L75: the main bearing and platter, idler and motor combo are definetly underrated.
You need to buy a couple bfore you finde one unrestored with intact main bearing AND good condtion idler wheel.
then a complete rebuild is necessary to achive a top result, getting rid of anything but platter motor, main bearing idler wheel.
Mounted on a new top plate with non rattling main bearing and good idler wheel it gives a quietest idler wheel I am aware of. (Stetoscope listeng on the plinth)
check lencolovers.com for more info.
124: The most complex and sophisicted of the three designs, yet the noisiest.

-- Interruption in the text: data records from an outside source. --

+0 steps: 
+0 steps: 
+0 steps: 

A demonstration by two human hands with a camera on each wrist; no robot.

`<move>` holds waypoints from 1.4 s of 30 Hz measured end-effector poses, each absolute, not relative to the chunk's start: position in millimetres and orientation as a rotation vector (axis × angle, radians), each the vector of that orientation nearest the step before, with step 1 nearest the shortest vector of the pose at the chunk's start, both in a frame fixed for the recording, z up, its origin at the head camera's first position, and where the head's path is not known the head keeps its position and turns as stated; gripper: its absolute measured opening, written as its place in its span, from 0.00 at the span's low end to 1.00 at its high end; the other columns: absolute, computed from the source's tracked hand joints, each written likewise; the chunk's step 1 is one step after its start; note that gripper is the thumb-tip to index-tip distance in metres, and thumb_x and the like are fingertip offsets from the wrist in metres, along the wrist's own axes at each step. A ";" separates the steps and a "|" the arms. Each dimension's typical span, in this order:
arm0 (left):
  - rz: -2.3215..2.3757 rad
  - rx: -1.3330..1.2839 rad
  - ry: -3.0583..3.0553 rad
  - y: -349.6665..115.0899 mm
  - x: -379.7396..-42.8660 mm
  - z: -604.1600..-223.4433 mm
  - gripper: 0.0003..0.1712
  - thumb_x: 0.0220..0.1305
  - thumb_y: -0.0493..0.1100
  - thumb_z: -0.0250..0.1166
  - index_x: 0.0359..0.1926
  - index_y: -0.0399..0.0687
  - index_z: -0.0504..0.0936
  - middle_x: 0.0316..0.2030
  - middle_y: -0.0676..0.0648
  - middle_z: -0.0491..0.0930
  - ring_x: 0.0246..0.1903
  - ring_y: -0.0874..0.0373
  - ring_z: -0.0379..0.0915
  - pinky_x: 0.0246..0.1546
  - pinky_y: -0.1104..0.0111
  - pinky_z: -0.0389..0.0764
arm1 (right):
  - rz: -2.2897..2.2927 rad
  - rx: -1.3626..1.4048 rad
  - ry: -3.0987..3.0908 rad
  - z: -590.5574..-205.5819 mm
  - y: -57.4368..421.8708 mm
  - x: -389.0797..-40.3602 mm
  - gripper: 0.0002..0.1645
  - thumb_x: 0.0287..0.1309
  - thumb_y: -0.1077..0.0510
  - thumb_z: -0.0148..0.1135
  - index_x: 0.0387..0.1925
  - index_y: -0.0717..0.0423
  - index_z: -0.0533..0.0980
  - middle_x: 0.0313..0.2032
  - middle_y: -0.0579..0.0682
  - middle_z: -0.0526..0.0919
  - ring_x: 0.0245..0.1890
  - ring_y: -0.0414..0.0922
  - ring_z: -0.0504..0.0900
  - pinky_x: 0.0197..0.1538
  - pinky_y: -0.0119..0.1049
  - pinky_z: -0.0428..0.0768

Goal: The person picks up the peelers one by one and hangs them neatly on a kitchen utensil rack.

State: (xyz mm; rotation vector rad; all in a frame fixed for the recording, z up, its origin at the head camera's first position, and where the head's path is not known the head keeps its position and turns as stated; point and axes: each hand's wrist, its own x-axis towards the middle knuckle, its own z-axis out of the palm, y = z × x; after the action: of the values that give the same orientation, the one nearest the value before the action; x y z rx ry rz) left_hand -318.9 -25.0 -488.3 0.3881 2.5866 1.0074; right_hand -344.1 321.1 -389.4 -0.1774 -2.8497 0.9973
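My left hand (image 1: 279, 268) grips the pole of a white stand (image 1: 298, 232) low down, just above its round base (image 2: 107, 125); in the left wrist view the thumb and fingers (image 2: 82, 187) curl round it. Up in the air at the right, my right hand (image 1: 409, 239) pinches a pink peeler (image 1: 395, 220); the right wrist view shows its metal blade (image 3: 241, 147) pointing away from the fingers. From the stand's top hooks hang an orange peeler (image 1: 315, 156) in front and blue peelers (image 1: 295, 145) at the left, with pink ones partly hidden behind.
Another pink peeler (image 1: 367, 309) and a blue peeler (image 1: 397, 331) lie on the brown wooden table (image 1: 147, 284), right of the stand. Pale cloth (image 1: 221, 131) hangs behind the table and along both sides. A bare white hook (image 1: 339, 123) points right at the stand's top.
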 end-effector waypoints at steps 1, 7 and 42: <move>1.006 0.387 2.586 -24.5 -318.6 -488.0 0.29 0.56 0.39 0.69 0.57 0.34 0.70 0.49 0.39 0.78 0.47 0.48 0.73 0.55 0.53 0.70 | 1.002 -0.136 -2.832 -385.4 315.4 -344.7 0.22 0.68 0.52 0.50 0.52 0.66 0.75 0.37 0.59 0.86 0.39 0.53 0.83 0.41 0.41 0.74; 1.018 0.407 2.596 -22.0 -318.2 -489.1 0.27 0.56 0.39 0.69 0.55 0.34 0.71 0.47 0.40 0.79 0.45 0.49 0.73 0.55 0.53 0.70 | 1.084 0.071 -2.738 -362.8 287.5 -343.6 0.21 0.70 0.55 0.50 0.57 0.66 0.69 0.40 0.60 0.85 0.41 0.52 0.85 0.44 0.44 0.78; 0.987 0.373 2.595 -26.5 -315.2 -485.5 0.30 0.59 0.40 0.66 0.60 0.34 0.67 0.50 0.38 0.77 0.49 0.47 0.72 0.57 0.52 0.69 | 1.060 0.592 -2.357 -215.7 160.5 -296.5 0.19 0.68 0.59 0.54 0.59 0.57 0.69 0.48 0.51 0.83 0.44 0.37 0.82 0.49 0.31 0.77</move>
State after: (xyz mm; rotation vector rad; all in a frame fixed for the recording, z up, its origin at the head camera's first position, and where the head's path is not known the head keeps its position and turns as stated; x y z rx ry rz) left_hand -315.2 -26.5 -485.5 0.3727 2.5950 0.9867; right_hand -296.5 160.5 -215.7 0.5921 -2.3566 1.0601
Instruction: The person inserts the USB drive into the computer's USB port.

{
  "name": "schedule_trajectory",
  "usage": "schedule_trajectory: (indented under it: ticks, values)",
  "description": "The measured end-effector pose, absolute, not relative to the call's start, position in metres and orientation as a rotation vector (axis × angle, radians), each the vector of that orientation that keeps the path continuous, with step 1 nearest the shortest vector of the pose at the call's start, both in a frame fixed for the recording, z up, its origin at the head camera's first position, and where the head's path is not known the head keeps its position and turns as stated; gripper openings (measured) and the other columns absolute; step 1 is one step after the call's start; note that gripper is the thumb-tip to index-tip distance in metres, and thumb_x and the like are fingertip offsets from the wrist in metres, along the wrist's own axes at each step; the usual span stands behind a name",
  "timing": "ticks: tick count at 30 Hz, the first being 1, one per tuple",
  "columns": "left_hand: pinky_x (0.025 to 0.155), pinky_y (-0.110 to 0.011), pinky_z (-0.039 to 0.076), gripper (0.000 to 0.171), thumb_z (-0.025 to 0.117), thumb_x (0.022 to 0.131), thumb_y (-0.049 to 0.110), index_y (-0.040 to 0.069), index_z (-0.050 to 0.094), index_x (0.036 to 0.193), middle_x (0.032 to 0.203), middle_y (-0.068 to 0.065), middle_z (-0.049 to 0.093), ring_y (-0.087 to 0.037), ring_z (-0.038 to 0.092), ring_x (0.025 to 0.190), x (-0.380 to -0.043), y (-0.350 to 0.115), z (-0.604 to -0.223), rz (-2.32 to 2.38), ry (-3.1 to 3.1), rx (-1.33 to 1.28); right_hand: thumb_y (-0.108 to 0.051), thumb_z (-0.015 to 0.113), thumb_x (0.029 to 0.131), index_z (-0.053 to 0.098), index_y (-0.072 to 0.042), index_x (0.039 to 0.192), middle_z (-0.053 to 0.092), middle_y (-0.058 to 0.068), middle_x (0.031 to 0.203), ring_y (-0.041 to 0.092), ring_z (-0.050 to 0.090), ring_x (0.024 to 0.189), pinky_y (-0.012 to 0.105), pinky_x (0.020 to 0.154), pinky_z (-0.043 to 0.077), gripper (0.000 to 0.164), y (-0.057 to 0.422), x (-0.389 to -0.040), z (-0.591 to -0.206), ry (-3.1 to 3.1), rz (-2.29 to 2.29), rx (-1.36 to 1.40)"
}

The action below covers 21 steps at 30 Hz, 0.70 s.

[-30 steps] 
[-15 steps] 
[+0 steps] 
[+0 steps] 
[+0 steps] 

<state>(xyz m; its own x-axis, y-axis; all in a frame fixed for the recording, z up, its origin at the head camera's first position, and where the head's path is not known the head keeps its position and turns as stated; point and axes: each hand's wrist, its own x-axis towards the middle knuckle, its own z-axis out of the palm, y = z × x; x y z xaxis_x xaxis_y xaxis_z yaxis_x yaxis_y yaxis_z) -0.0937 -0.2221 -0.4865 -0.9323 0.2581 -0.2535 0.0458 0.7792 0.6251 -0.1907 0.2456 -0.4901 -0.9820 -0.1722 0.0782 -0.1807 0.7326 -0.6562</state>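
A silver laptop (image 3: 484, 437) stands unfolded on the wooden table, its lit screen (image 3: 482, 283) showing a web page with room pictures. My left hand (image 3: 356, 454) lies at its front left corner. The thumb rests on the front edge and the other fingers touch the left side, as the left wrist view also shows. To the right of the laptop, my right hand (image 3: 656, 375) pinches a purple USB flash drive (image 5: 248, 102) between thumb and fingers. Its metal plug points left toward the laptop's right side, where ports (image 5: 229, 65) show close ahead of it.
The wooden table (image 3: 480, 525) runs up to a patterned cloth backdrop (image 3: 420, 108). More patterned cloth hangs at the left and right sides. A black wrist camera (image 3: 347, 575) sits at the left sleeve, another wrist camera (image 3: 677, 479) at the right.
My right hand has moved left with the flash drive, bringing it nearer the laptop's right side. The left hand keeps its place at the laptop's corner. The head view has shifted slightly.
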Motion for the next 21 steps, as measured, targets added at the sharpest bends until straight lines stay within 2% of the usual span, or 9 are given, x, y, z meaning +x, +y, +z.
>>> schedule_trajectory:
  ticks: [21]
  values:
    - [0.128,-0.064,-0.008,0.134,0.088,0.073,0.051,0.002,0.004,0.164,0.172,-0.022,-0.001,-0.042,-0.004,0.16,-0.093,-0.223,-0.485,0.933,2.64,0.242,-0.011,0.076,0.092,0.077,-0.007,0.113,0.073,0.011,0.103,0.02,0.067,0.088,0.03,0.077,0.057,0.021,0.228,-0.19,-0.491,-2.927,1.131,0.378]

All comments are 100% subjective and certainly depend on the condition after restoration. My 124 is fully restored and the bearings are all fine, but it has for example still the old belt. We are talking of moving mechanical bits and pieces that are doing their job for 40 to 60 years. Just look at cars that old.
the mat is again a thing which changes a lot in the sound.
Check a Vileda synthetic cloth, cleaning tissue which replaced the real leather pieces to clean windows.
Amazing record deck mat material and cheap enough to try.
thanks for the link to schall and rauch. It made me remember the passion.
Thomas: thanks for your input. Most valuable as you have the 3 decks.
I agree Lenco L75 is the quietest of the 3 due to the very smart idler design, Thorens is effectively a complex design and needs very careful and expert tuning to give it's best needs at least slate plinth to absorb rumble, but sounds very very good if all this is done. Garrard is build like a tank and gives explosive dynamics , a must for rock'n roll !!! Needs also heavy plinth and best with 12" tonearm. TD 124 is working well with 9" tonearm as is Garrard 401.
My own experience here.
Excuse me for being late to chime in on this thread, but I have traveled down the Garrard 301 path and thought you might enjoy my experience.
I acquired a grease bearing Hammer-tone version straight from England; Loricraft fully serviced the unit and it was ready to play. I felt truly fortunate to find such a vintage unit that it had been properly restored by the "experts."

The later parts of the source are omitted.